Эдипянц, только что старательно писавший что-то на салфетке, закончил свой труд, сунул авторучку в карман и объявил:
— Родился чудный экспромт, дамы и господа! «Ода водке». Слушаем внимательно, рукоплещем по завершении самозабвенно. Итак:
Водяра — это вкусно, полезно и нехило.
Она пьяней, чем whisky, и круче, чем tequila!
Водяра православным предписана от века,
Водяра превратила гориллу в человека,
Но это только если водяра без изъяну, —
«Сучок» же превращает мужчину в обезьяну…
— А женщину? — тоном готовой к любым приключениям жеманницы спросила Иветта Козьмодеевна и браво опрокинула в ротик которую уже по счету стопку «Спиртноффской».
— В похотливую супоросную свинью! — с ненавистью глядя на нее, прошептал Пубертаткин.
Впрочем, выговорить догадку во всеуслышание он не решился. То ли уважение к ранним сединам Иветты Козьмодеевны (кстати, надежно закамуфлированным с помощью стойкой краски цвета «мандрагора») его остановило, то ли другая какая причина, бог весть. Свиная тема, однако, продолжала будоражить его возмущенный распущенностью «хозяйки офиса» и прочими неприятностями разум. Хлопнув по столу ладонью, он рявкнул:
— Взорвать! Взорвать как бешеных свиней!
После чего, тараща налившиеся дурной кровью очи попеременно на Иветту Козьмодеевну и Юрана Эдипянца, зашарил по столу — вероятно, в поисках динамита. Наткнулся на тарелку с колбасой и немедленно ее пожрал. Колбасу, конечно, а не тарелку. Затем одним духом хлестнул полтораста граммов очищенной и повторил хрипло и тяжело:
— Как бешеных свиней…
— Кого взорвать, ара? — заинтересованно спросил Эдипянц.

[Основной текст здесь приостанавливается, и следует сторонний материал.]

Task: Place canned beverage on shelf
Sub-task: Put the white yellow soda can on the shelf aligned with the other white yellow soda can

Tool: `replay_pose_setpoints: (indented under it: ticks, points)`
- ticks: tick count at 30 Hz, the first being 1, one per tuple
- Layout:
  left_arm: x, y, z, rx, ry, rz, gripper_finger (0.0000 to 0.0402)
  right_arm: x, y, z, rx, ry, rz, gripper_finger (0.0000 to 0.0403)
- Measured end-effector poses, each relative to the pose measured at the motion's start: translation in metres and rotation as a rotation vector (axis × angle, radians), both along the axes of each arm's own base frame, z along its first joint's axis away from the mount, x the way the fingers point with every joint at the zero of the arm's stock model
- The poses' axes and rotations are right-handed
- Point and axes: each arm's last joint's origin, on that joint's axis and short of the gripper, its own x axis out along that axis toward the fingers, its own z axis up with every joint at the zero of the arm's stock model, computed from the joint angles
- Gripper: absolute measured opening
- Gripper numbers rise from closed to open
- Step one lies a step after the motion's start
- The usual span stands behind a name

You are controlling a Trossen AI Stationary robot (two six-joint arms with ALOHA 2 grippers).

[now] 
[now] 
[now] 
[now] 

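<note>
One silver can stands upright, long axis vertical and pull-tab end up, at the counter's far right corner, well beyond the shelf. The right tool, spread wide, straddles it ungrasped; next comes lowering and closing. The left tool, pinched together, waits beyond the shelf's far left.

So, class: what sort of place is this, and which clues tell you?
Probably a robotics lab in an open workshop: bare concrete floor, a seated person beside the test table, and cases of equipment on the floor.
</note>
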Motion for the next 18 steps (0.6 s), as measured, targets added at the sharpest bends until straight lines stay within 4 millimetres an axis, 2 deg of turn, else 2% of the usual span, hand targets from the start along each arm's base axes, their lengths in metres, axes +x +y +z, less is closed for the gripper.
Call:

— Этих троих деятелей, которые нам повадились дорожку перебегать. Жандарма — раз, санитара — два и таможенника — три. Но сначала, конечно, Гендерного, урода. Стукача поганого!
— Убейте, убейте их, мужчины! — визгливо поддержала кровожадную идею окончательно захмелевшая Иветта Козьмодеевна. — А головы принесите мне. Я отдам их таксисту… таксид… си-де-ре-миссу… и он сделает мне модные чернильницы и пресс-папье. Из черепов! С позолотой! Со стразиками! Ах, какая это будет готика! Какой гламур!
Эдипянц и Пубертаткин внимательно посмотрели на нее и одновременно вздохнули. По выражению их лиц можно было легко догадаться, о чем компаньоны думают. «Совсем окосела наша хозяюшка». Или что-то в этом роде, но с более крепкими эпитетами.
— Ну ты силен, брат! — вдоволь насмотревшись на позор пьяненькой фемины, сказал Эдипянц. — Взорвать! Я что тебе, минер? Или ты сам сапер? Да и вообще, убийство не наш метод. Мы же типа цивилизованные люди, ара.
— Да я так, чисто умозрительно, — пошел на попятный Вован, осознав, что впрямь перегнул палку. — Фигурально, так сказать. Взорвать — в смысле расстроить планы. А самих растыкать носишками по углам, по углам! Всякий червячок знай свой крючок.
— Особенно когда рядом плавают такие конкретные сомы, как Юрий Эдипянц и Владимир Пубертаткин.
— Как бы да.
— И такие мат-тер-рые щуки, как мадам Девятерых! — вновь вклинилась в беседу менеджеров Иветта Козьмодеевна. — С острыми зубами! Ам! Ам-ам! Проглочу, проглочу, не поми-лу-ю.
— Э, женщина! — вспылил наконец Юрик. — Кушай спокойно, да. Водку пей, ну!.. Не видишь, мужчины траблы разруливают!